それから、みな無言で瓦礫を片づけ、大量の遺体を集めてはアーリーの起こした火で荼毘に付し、あるいはそのまま丘の上に粛々と埋めて行った。が、なにせ数百人分の遺体をたったの数十人で始末できるはずも無く、あっというまに午後になって、夕刻近くなった。そして、バーレスより大きな漁船が何隻もやってきた。まだ大量の浮遊物で埋まる港内へ、ゆっくりとそれらを避けながら船が次々に入ってきた。コンガルの人達は、不安げな顔でその様子を見守っていた。誰も、何も云わなかった。
「アーリーさん!」
大柄、かつ全身が真っ赤のアーリーは目立った。暁のパーキャスの代表であるウベールが真っ先に船からおりてきた。コンガルの惨状には、目もくれない。また、コンガルの人々の顔が一斉に緊張と不安でひきしまった。
「やりましたね! ついに……」
他の暁のパーキャスの面々、そしてバーレスの漁師たちがぞろぞろと下りてくる。コンガルの人々の表情は暗く重いが、バーレスの人々の表情は明るかった。アーリーが前に出て、ウベールと握手をし、話をする。
「遅かったな。彼らに、食料や衣料、医薬品は無いか?」
「ああ……食い物くらいはありますよ。しかし、連中は、リンバ島へ送ることに決定しました。そのため、多めに船を用意してきました」
「なに……」
リンバ島は、たしか罪人が送られる島ではないか?
「彼らは、罪人なのか?」
「罪人ですよ」
ウベールが薄笑いを浮かべ、吐き捨てた。
「そうか」
アーリーはそれ以上、何も云わなかった。これはパーキャスの人々の問題だ。
小突かれ、黙々とコンガルの生き残りの人々が分けられ、船に乗せられるために並ばされる。これからまっすぐ、リンバ島へ送られる。

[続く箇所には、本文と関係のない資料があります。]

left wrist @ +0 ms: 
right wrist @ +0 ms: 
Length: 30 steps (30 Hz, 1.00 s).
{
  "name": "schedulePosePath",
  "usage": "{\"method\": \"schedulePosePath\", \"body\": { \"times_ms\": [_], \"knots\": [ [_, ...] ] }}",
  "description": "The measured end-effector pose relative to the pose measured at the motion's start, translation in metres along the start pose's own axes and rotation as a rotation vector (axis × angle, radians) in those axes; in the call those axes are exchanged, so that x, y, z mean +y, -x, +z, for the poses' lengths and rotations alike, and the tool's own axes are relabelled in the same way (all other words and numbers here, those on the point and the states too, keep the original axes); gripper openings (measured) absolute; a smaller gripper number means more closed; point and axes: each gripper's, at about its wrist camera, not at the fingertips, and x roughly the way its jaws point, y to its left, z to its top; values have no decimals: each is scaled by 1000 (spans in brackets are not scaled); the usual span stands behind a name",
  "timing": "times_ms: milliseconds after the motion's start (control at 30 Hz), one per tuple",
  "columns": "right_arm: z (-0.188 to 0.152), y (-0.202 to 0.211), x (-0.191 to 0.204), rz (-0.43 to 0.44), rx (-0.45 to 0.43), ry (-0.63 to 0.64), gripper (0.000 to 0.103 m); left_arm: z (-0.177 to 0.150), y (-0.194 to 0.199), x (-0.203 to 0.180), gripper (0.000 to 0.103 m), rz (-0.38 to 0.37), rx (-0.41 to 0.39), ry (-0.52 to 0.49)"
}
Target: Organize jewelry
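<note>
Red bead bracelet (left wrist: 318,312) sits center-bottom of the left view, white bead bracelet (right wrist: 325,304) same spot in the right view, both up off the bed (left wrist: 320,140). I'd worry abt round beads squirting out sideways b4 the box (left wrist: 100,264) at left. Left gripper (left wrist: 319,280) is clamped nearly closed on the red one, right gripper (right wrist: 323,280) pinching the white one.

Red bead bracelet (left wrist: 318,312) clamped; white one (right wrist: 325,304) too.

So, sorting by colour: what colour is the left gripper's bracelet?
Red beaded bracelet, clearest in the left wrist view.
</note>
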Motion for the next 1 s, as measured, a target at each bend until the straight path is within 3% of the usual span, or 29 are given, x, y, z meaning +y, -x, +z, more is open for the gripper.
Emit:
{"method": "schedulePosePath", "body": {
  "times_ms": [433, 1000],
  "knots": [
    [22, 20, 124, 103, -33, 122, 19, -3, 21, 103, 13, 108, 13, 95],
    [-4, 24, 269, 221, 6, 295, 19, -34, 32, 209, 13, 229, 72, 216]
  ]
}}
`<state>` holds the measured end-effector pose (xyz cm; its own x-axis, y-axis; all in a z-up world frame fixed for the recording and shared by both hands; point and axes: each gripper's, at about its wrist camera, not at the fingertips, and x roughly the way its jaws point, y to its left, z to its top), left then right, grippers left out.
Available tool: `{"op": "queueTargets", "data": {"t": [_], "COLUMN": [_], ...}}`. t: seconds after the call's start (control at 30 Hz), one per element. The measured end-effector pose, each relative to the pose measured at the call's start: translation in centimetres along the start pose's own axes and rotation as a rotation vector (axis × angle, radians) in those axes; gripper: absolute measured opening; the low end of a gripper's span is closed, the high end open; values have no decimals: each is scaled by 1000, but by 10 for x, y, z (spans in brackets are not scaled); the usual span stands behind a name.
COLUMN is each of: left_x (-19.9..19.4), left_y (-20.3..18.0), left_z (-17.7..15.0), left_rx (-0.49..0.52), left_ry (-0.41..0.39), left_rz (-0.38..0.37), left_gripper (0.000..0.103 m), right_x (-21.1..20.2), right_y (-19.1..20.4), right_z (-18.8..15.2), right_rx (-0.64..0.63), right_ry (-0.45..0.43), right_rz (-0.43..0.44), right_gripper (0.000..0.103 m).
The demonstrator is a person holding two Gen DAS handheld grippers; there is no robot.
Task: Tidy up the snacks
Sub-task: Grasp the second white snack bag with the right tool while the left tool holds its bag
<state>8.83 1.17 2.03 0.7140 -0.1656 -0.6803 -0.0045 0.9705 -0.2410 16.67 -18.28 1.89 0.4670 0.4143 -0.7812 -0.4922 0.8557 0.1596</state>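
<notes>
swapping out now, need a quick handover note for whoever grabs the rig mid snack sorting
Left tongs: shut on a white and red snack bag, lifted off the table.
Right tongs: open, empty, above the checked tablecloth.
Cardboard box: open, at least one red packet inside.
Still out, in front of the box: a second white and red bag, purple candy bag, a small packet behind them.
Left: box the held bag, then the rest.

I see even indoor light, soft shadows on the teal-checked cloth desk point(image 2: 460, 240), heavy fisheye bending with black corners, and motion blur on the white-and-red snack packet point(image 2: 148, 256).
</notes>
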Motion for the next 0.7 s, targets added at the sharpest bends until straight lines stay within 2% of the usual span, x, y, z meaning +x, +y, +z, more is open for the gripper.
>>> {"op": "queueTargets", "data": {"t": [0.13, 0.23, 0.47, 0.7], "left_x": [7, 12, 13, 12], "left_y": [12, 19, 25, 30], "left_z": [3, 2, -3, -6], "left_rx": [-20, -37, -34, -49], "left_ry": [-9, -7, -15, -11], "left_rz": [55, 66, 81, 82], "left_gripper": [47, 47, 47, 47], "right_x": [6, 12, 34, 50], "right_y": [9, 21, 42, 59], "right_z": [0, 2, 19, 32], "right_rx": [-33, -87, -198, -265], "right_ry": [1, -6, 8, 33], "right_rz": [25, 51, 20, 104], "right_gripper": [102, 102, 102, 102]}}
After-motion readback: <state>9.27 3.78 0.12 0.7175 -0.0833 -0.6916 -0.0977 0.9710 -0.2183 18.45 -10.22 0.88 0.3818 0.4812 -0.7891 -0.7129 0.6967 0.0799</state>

「コンガルは、この冬はこのままにして、来年の春から元コンガル出身者を募って、移住させ、やり直しますよ。新しいコンガルが、始まります」
まだまだ残っている遺体はどうするのだろう。カンナは、眉をひそめてウベールを見た。
「ウベールさん、やりましたね、奥さんと子供さんの仇を!」
若い漁師見習いが、ウベールへそう云い、ウベールも涙ぐんで後輩と抱き合った。
近くを通ったコンガルの漁師が、あからさまに失笑する。